# Your assignment
For the listing below, count the lines that contain "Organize" and report only the number.
============
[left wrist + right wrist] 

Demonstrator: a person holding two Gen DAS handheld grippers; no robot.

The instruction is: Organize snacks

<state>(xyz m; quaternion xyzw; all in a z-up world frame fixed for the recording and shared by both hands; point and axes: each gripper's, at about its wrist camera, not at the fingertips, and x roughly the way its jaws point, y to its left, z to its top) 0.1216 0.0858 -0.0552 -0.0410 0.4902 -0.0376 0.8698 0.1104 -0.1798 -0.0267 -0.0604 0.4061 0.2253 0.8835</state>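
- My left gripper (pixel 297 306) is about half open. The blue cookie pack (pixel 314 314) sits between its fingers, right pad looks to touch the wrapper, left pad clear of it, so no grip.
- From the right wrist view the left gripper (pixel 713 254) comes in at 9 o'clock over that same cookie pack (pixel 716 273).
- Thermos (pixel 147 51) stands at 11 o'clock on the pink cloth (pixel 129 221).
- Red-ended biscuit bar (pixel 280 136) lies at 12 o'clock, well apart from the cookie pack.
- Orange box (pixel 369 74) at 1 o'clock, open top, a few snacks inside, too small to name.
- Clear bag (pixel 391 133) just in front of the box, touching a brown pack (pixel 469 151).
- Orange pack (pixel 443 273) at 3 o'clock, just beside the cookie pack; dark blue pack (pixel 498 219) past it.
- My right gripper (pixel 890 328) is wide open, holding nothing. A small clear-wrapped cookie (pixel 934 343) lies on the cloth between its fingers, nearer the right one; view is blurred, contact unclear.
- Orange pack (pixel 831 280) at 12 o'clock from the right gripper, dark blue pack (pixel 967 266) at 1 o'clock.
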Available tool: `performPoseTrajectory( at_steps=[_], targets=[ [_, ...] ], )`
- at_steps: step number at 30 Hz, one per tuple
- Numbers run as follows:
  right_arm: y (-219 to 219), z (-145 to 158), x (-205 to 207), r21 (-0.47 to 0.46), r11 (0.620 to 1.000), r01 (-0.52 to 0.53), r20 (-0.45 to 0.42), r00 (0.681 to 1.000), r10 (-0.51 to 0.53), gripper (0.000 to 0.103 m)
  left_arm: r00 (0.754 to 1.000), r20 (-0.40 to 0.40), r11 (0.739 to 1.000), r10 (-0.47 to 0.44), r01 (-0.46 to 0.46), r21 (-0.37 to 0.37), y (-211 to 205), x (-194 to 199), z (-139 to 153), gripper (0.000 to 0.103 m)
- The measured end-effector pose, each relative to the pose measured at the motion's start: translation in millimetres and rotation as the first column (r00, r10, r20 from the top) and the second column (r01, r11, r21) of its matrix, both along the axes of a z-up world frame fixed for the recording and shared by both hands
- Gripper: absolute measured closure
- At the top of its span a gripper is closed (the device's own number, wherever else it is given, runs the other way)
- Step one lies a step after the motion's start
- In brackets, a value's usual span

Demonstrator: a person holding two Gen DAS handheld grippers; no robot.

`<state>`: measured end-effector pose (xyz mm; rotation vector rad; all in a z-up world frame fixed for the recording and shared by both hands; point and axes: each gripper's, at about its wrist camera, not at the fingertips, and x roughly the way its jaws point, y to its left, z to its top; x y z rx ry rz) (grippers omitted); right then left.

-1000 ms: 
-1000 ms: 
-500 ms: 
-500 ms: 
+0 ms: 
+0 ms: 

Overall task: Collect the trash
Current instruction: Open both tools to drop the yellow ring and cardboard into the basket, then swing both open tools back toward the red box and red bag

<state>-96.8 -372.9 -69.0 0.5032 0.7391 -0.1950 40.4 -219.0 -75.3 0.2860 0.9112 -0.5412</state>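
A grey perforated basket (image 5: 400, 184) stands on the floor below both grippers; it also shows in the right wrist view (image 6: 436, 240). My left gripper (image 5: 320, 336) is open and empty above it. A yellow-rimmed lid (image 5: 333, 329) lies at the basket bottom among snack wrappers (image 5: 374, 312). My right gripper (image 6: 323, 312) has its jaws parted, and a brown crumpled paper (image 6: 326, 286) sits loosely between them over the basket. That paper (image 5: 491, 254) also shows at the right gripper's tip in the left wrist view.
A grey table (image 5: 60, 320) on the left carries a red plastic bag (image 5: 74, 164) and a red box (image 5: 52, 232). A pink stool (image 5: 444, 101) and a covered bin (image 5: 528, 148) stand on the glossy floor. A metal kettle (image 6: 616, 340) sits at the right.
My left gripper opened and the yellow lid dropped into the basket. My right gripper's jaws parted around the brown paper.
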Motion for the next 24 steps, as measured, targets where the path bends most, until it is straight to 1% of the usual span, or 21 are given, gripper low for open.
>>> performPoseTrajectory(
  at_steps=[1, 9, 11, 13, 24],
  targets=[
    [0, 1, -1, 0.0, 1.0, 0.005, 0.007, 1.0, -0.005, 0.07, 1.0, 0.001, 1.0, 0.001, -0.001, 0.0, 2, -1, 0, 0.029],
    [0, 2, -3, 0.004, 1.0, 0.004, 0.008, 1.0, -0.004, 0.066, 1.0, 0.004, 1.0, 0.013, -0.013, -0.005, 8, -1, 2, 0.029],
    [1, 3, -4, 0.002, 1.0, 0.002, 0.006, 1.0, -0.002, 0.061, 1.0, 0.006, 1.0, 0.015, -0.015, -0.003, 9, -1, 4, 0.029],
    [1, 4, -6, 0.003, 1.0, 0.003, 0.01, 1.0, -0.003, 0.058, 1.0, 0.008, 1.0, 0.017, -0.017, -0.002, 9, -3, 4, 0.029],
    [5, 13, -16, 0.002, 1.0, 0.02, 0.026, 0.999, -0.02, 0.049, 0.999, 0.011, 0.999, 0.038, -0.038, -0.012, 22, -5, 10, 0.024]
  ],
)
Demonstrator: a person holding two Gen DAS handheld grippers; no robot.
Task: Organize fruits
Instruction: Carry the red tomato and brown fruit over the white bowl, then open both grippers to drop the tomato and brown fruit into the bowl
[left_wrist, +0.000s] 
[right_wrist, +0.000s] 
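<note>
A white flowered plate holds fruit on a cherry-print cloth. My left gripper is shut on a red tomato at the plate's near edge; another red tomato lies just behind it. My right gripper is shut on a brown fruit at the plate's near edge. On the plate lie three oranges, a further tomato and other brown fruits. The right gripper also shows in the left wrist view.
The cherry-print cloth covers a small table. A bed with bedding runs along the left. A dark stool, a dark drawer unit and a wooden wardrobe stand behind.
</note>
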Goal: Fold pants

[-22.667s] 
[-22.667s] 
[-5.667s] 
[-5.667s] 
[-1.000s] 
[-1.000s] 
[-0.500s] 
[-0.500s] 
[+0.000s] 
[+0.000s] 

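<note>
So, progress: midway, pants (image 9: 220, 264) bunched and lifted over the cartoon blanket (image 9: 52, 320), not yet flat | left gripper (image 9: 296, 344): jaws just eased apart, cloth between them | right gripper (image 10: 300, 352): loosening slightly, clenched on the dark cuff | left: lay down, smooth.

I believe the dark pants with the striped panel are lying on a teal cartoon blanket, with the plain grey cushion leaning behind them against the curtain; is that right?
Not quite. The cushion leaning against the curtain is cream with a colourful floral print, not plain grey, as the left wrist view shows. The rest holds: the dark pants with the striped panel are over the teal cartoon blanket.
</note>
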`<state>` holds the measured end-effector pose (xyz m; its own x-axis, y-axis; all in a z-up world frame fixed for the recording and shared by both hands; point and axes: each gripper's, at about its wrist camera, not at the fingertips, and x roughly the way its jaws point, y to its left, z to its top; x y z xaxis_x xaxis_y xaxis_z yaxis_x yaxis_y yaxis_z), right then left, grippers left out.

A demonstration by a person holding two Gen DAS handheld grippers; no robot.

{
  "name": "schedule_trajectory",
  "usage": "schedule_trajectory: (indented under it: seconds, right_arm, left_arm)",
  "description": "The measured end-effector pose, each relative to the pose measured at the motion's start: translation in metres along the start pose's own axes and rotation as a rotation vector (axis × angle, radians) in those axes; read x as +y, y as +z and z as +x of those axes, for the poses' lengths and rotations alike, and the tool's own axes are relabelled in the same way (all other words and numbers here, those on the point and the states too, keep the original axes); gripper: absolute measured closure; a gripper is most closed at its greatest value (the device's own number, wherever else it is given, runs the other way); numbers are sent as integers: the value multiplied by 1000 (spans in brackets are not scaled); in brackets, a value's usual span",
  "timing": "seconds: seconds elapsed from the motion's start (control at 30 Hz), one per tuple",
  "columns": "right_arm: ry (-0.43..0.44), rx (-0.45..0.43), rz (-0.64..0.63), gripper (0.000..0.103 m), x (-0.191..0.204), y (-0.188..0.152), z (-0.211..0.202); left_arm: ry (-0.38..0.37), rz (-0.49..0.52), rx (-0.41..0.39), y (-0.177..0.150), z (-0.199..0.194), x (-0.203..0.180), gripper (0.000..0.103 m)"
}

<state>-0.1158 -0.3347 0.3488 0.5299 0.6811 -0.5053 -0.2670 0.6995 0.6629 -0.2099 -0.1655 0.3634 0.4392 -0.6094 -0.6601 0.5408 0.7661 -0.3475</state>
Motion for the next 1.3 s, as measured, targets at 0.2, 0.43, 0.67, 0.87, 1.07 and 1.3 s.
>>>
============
# Output below
2